Unlike other cases considered by this Court, the harm attributed to the State here is not from an isolated incident. See, e.g., Bowers, 686 F.2d 616; Jackson, 715 F.2d 1200. Defendants' long pattern of assuming the role of disciplinarian, yet returning Jamie to his abusers without effectively disciplining them, enhanced the risk of further harm. The abusive students received the clear message that their verbal and physical assaults of Jamie would be tolerated, a fact which would encourage them to continue and escalate the abuse, particularly given their age and immaturity.(12) The very existence of the school's array of progressive disciplinary measures recognizes that schoolchildren who are not given clear lines for their unacceptable conduct will predictably persist and escalate its gravity. Yet defendants did not use their full disciplinary powers. As a result, the abuse continued unabated until it finally drove Jamie from the school, from his family, and from his entitlement to an education and a childhood like everyone else's.

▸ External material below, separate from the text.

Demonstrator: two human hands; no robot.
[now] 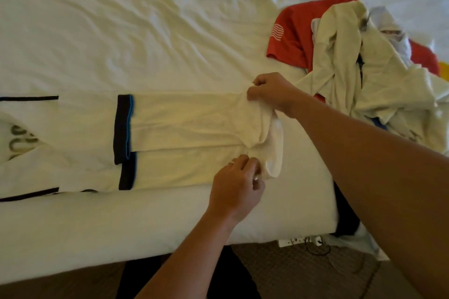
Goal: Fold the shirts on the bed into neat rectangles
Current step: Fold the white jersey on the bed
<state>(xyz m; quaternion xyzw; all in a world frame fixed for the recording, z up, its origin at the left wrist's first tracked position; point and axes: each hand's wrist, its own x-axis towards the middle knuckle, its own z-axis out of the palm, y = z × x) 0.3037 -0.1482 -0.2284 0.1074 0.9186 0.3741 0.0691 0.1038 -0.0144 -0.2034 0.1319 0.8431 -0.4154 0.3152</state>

This case is also distinctive in that the harm occurred within the government's domain. For example, it is not a case where government is faulted for actions by an ex-patient off government property, Bowers, 686 F.2d 616, or for failing to pull bodies from a burning car on a highway, Jackson, 715 F.2d 1200. Here, the school is faulted for harm to a student compelled to be present on school property, and only the school is in the position to address the harm through discipline. In this respect, schools are a unique environment.(13) Stauffer, 1990 WL 303595 at *3 (App. A-16) ("Although the State has no general duty to protect students from the torts of third parties, this duty could conceivably be imposed under the facts of this specific case.") Indeed, in assuming the parents' role under the heading of in loco parentis, schools have sought and won the right to inflict corporal punishment for disciplinary reasons, which underscores the schools' power and duty to address harms to schoolchildren. Ingraham v. Wright, 430 U.S. 651 (1977).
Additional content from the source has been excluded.